Madera High Sends Third Student to a Service Academy in Three Years
Known throughout school, a captain both on and off the basketball court, and now, an incoming first-year cadet at the United States Air Force Academy. Addyson Smith is the third person from Madera High in the last three years to win an appointment to a service academy.
Initially, she wasn’t planning on the Air Force Academy. The U.S. Military Academy at West Point first reached out to her. She hadn’t even explored the option of a service academy until she was approached.
“I went on an official visit in December to the Air Force Academy and that just, kinda like, sold me,” Smith said.
Smith will study astronautical engineering, but she doesn’t have to permanently select her major until her sophomore year, so she’s keeping an open mind. Her childhood dream of working for NASA and her love for space propelled her interest, and she will now have the opportunity to reach her dream.
She didn’t intend on going to the academy, though, until December, which is fairly late for most seniors set on becoming a cadet. Smith also didn’t know the amount of hurdles she would overcome.
“[That’s an]… understatement. The application for an academy is very rigorous and there’s multiple steps,” Smith said.
For Air Force applicants, a meeting with a liaison is also required- one step in which West Point applicants don’t need to complete. Both applications include three difficult essays that must be completed as well.
The simpler part is mainly the fill-in-the-blank questionnaire about yourself and your family. All of this may seem like a quest in itself, but the hardest part is acquiring a nomination from a U. S. Congressional representative or the Vice President of the United States.
“And that took months to get. Um, it’s very time consuming, so it’s recommended to start your junior year–the end of your junior year.” Smith said.

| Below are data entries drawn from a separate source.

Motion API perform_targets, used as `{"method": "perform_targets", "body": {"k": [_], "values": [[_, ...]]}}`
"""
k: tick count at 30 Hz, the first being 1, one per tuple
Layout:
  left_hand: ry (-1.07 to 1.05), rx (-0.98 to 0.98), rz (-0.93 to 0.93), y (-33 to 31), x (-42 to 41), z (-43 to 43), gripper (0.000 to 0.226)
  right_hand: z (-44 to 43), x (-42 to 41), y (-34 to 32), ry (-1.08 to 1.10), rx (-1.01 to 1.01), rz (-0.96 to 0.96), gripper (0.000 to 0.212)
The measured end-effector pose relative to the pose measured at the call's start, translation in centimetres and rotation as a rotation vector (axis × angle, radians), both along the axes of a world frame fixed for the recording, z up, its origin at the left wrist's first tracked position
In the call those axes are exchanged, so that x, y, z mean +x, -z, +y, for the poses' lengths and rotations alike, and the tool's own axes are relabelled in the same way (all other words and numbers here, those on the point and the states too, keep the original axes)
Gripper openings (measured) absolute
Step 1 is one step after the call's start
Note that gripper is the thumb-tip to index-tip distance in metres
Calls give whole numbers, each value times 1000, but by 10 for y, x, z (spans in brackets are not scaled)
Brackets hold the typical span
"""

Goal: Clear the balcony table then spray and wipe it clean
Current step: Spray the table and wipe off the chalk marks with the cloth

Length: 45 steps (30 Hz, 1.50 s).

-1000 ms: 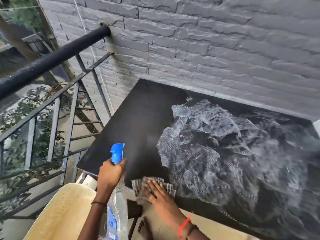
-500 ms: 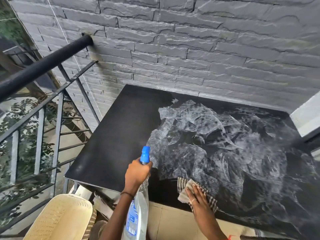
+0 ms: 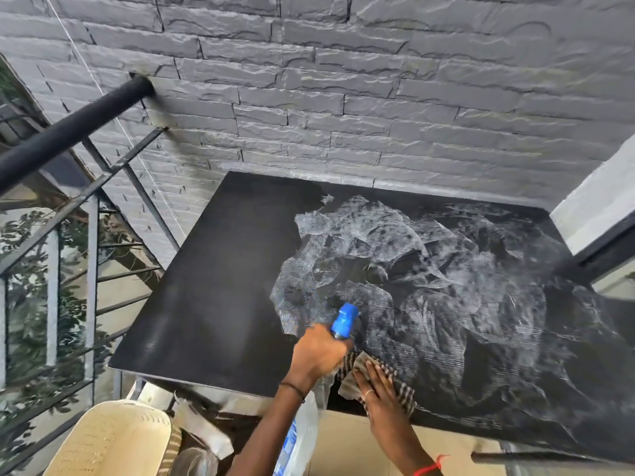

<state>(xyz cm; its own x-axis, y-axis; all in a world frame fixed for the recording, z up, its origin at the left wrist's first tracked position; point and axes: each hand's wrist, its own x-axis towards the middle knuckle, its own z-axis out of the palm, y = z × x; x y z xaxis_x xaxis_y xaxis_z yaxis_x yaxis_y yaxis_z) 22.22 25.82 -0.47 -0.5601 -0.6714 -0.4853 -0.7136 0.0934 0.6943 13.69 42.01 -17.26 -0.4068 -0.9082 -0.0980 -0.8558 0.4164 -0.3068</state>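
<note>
Brown-checked cloth (image 3: 404, 396) under flat right fingers (image 3: 376, 377), on black table (image 3: 223, 286).

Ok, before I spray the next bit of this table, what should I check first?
1. Left hand grips the spray bottle: ok.
2. Blue nozzle points over the table: ok.
3. Right hand presses the checked cloth at the near edge: ok.
4. White foam smears wiped off the right part: not ok.
5. Left part wetted: not ok, it looks dry.
6. Liquid left in the bottle: cannot tell.
</note>
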Motion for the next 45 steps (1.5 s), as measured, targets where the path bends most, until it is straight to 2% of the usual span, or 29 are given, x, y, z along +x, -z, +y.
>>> {"method": "perform_targets", "body": {"k": [3, 7, 10, 15, 19, 24, 28, 31, 34, 35, 41, 45], "values": [[-55, -38, 16, -2, -9, 1, 31, -2, 0, -1, 1, 9, 13, 134], [-165, -77, 77, -7, -25, -15, 21, -1, 0, 1, -14, -35, 6, 125], [-219, -144, 84, -14, -38, -34, 19, -2, -2, 5, -16, -3, 15, 132], [-347, -176, 115, -27, -55, -74, 37, -4, -2, 7, -24, 40, 45, 138], [-299, -159, 137, -32, -65, -89, 28, -6, -3, 5, -42, 66, 83, 144], [-107, -129, 138, -28, -70, -72, 36, -6, -3, 3, -44, 99, 108, 147], [-240, -40, 205, -18, -47, -70, 36, -5, -9, 1, -39, 120, 85, 146], [-364, -65, 217, -12, -14, -79, 40, -2, -21, -5, -1, 88, 21, 130], [-441, -108, 192, -8, 20, -86, 37, -18, -41, -12, 59, -28, 18, 94], [-459, -119, 179, -8, 30, -87, 35, -33, -47, -15, 75, -52, 30, 88], [-632, -130, 183, -6, 78, -97, 33, -138, -21, -38, 19, -48, 12, 70], [-688, -167, 170, -4, 92, -112, 25, -159, 36, -22, -152, 35, 25, 64]]}}
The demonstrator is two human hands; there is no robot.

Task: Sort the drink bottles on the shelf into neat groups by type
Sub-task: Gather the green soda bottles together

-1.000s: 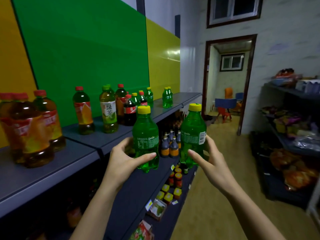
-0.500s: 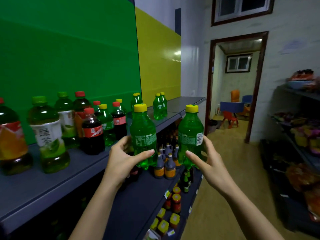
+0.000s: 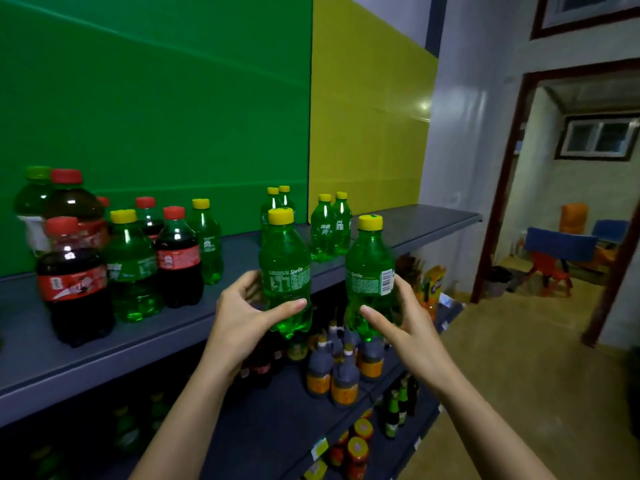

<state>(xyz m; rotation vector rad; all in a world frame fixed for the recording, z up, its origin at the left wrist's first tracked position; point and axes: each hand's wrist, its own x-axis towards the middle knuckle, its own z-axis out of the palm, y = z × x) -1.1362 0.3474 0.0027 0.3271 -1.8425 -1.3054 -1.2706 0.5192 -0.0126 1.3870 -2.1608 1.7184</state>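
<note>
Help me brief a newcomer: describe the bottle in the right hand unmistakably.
Find the grey top shelf against the green and yellow wall panels. Before its front edge, two hands each hold a green, yellow-capped Sprite bottle. The right bottle, in the right hand, shows a white barcode; the left bottle, in the left hand, shows none.

left forearm (image 3: 183, 420) and right forearm (image 3: 485, 431) angle up from the bottom edge, bare. left hand (image 3: 242, 306) grips the left sprite bottle (image 3: 285, 268), thumb across the front. right hand (image 3: 401, 317) grips the right sprite bottle (image 3: 369, 271), thumb forward, fingers behind. 2 hands level, apart.
</note>
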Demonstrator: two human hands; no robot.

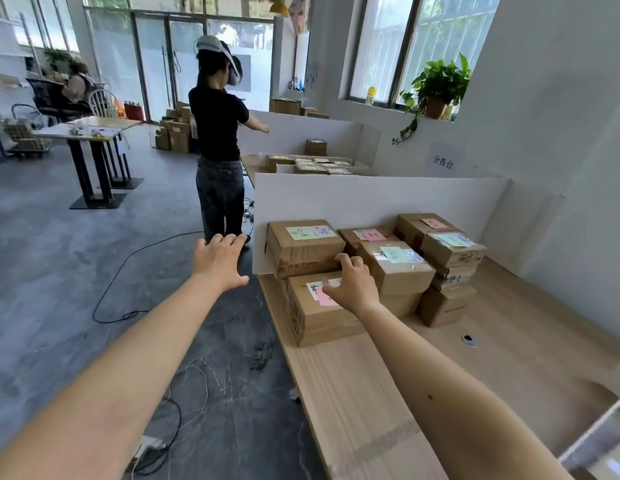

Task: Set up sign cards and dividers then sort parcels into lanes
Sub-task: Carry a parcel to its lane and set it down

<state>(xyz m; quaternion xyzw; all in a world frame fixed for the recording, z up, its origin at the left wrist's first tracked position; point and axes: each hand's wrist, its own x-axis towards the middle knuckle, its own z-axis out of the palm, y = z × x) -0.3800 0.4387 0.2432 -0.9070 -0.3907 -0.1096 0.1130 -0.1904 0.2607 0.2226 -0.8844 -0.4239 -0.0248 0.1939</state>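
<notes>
Several cardboard parcels with coloured labels are stacked on a wooden table [492, 344] against a white divider board [371, 199]. The nearest parcel [312, 323] carries a white and pink label. My right hand [353, 285] lies on its top far edge with fingers curved over it, just under the parcel with a green label [303, 245]. My left hand [220, 259] hovers open over the floor to the left of the table, fingers spread, holding nothing. A paper sign card [443, 161] with handwriting hangs on the wall behind.
Another person [218, 133] in black stands ahead by a second table with parcels [312, 164] and another divider. Cables [128, 299] trail across the grey floor. A potted plant [436, 88] sits on the sill. More boxes [175, 131] are piled by the glass doors.
</notes>
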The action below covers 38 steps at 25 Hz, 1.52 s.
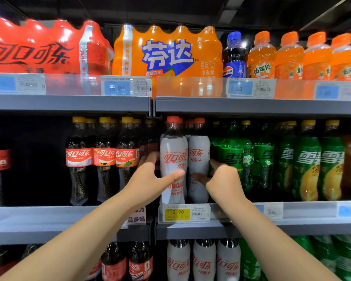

She didn’t face the process alone. Her parents, coaches she talked with, and other Madera High alumni who currently attend the other service academies helped her along the way.
Smith mentioned Ricky Niino (Class of 2016) and Christopher Rieping (Class of 2015)–both enrolled in West Point–supported her along with Sam Chadwick (Class of 2012), who is currently enrolled in the Air Force. Their advice was invaluable, she said.
“I haven’t really talked to my counselors much to get the assistance, but whenever you ask them for something, they’ll do it for you.” Smith said.
Smith’s experiences at high school have played a large role in her preparation for the Air Force Academy.
“I’m getting in through an Athletic Scholarship type-of-thing and playing three sports was a huge part, not just focusing on one sport. And then, I’ve taken a lot of AP classes and I worked really hard on my SAT and ACT scores.” Smith said.
Although she says her athletics contributed in a big way, she also promotes building yourself both academically and athletically. She believes balance is key.
Smith played basketball for her entire life, was on varsity for four years, and has held the role of captain for the past two years. She also was on the varsity track and field team for four years and golf for three years.
She has been successful in her athletics, even helping the varsity basketball team win as Valley Champions while being out due to an injury she sustained during pre-season.
“I’m happy for everybody, it was a good season.” Smith said about the team winning Valley.
She has already started preparing for the academy. She first has to complete basic training. Her main focus, at this point, is healing to ensure that she can complete the training and build up her strength.
“I’m really excited to go out and do some awesome stuff.” Smith said.
She turned to YouTube and a cadet that she stayed with to learn more about basic training. During her stay at the academy, she talked to the cadet about many things. It contains general military training and some athletic trials, but the most important part is the placement test that is taken at six weeks.
“You have to be mentally and physically tough, and that’s what I’m really pushing… to be able to do the stuff because it’s physically rigorous,” Smith said.
The three admitted Madera High alumni had to face this entire process as well. Ricky Niino is currently finishing his plebe year and Christopher Rieping is completing his second year at West Point, but Samuel Chadwick has already finished his first four years and will now be serving his country in the Air Force.
According to Smith, after her four years at the academy, she will serve as a commissioned officer for another five. She isn’t sure what her future will look like after the next nine years, however, she’s excited to head to Colorado.
She expects the academy to challenge her both mentally and physically. While the stress and rigor may scare many, Smith relates her current lifestyle to the one she expects to have at the academy.
“That’s something I’m looking forward to because it’s kind of how my life is right now. Like, I’m always going, going, going. I wouldn’t want to change it to something more lax,” she said.
As Smith finishes her last year of high school, she encourages interested underclassmen to apply to service academies and not let rejection stop them. Her story shows that it just takes one moment to change a person’s life.